***** Source records

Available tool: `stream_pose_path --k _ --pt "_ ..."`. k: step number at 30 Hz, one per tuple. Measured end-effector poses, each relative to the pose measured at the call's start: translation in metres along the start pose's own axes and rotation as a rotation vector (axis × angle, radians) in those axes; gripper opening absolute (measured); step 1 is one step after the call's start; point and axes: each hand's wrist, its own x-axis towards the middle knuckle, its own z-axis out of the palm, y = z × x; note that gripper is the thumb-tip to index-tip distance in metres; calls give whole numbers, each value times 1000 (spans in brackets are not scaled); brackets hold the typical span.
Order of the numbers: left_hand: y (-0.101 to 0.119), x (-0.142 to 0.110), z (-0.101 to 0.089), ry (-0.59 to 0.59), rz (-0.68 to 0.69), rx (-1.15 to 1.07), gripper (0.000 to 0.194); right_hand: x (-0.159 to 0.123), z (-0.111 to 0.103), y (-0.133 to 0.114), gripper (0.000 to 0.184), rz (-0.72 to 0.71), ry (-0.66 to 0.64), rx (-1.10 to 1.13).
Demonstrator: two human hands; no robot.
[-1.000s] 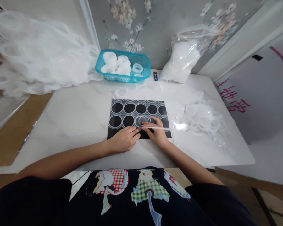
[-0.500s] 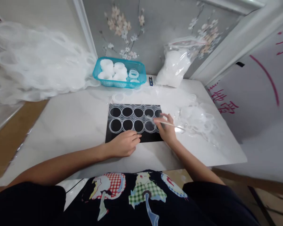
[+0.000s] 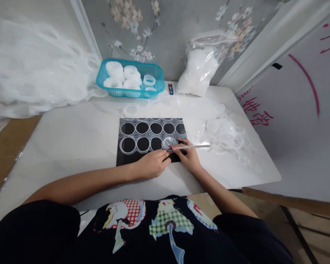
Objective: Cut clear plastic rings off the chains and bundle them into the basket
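A black sheet (image 3: 127,160) lies on the white table, bearing rows of clear plastic rings (image 3: 128,136). My right hand (image 3: 189,157) is closed around a thin white stick (image 3: 199,146), held nearly level and pointing left. Its inner end is at a clear round disc (image 3: 169,142) over one ring in the lower row. My left hand (image 3: 153,164) rests at the sheet's front edge, fingers curled together and fingertips at the disc's near rim. Whether anything is pinched in them I cannot make out.
A blue basket (image 3: 126,92) at the back holds white ring stacks. Beside it lie small dark-blue snips (image 3: 171,88) and a zip bag (image 3: 199,69) of white material. Clear plastic scraps (image 3: 228,135) spread at right; a large translucent pile (image 3: 44,69) stands left. A whiteboard (image 3: 297,146) borders the right.
My left hand has moved right along the sheet to the disc, close to my right hand. The stick's inner end has come down onto the disc, which now shows more clearly. The view has shifted slightly.
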Motion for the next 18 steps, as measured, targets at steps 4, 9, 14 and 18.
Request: stream_pose_path --k 4,9,14,18 --pt "1 -2 1 17 -14 -39 24 -3 0 -1 20 -57 -3 -90" --pt "1 -3 2 27 -18 -47 24 -1 -3 -1 20 -51 -6 -89" --pt "2 -1 0 5 -91 -136 23 -12 3 -3 18 -115 8 -188" --pt "0 0 0 -3 -179 -269 18 -7 0 -3 19 -303 -19 -382"
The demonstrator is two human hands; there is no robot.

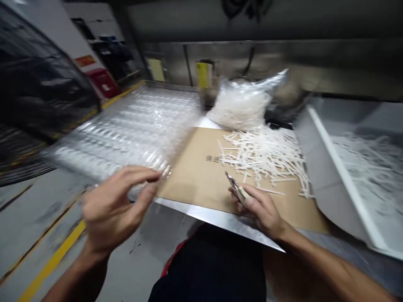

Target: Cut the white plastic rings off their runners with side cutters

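Note:
My right hand (pixel 256 205) is closed around a pair of cutting nippers (pixel 237 191), whose metal jaws point up and left over the brown cardboard sheet (pixel 192 180). My left hand (pixel 116 205) is at the near right corner of a clear plastic tray (pixel 135 130) with rows of moulded pockets. Its thumb and forefinger are drawn together in a pinch; blur hides whatever may be between them. Beyond the nippers, many thin white plastic strips (pixel 267 155) lie in a loose pile on the cardboard.
Behind the pile stands a clear bag (pixel 242 102) full of small pale pieces. To the right, a light grey bin (pixel 343 180) holds more white strips. A metal table edge (pixel 217 216) runs along the front. Yellow floor lines (pixel 56 260) show at the lower left.

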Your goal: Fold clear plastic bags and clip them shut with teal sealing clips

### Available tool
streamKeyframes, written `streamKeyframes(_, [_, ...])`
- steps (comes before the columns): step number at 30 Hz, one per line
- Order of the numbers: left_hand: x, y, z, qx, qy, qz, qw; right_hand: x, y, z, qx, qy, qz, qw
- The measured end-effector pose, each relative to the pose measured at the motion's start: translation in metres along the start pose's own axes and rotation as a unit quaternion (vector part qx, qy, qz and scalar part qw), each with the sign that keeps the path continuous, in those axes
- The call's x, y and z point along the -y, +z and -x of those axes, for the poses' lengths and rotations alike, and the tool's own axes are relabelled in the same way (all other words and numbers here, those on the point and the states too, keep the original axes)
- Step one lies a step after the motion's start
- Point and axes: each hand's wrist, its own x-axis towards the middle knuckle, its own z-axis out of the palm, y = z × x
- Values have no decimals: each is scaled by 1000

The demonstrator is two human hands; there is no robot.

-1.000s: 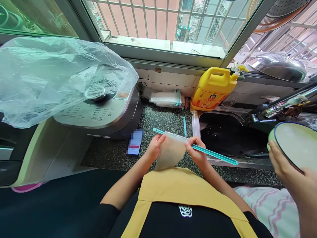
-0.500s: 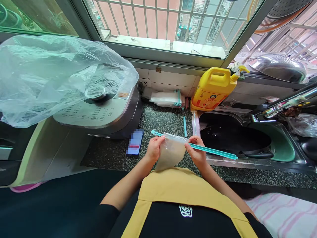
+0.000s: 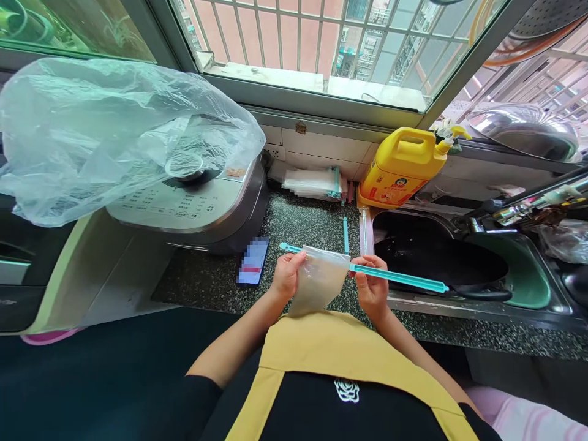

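My left grip (image 3: 287,275) is closed to a pinch, thumb against fingers, and has hold of the bag (image 3: 319,285) at its upper left corner. Whether this pinch also takes in the strip (image 3: 399,277) I cannot tell. My right grip (image 3: 372,285) is closed around the strip just beyond the bag's right edge, fingers curled, thumb on the near side.

Strip: the long axis runs crosswise in front of me, on a slant. The left end projects past the bag and points left, slightly toward the window; the longer right end points right and slightly toward me, above the pan (image 3: 441,263) in the sink (image 3: 366,233). The middle section is covered by the bag's upper edge.

Bag: located between my two grips, above the surface (image 3: 197,282). The upper edge lies along the strip; the body extends toward me, the lower end reaching the top of the apron (image 3: 344,343) in view.

Adjacent items: a phone (image 3: 252,260) lies on the surface left of the bag. A short strip (image 3: 346,236) lies beyond the bag, long axis directed toward the window.
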Motion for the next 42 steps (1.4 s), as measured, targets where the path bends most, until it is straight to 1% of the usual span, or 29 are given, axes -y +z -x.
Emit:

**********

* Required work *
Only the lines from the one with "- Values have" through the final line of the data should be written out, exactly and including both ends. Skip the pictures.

* Exercise result *
- Values have no decimals: each is scaled by 1000

The demonstrator is two human hands; there is no robot.

-1.000s: 
-0.500s: 
+0.000s: 

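My left grip (image 3: 287,275) is closed to a pinch, thumb against fingers, and has hold of the bag (image 3: 319,285) at its upper left corner. Whether this pinch also takes in the strip (image 3: 399,277) I cannot tell. My right grip (image 3: 372,285) is closed around the strip just beyond the bag's right edge, fingers curled, thumb on the near side.

Strip: the long axis runs crosswise in front of me, on a slant. The left end projects past the bag and points left, slightly toward the window; the longer right end points right and slightly toward me, above the pan (image 3: 441,263) in the sink (image 3: 366,233). The middle section is covered by the bag's upper edge.

Bag: located between my two grips, above the surface (image 3: 197,282). The upper edge lies along the strip; the body extends toward me, the lower end reaching the top of the apron (image 3: 344,343) in view.

Adjacent items: a phone (image 3: 252,260) lies on the surface left of the bag. A short strip (image 3: 346,236) lies beyond the bag, long axis directed toward the window.
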Motion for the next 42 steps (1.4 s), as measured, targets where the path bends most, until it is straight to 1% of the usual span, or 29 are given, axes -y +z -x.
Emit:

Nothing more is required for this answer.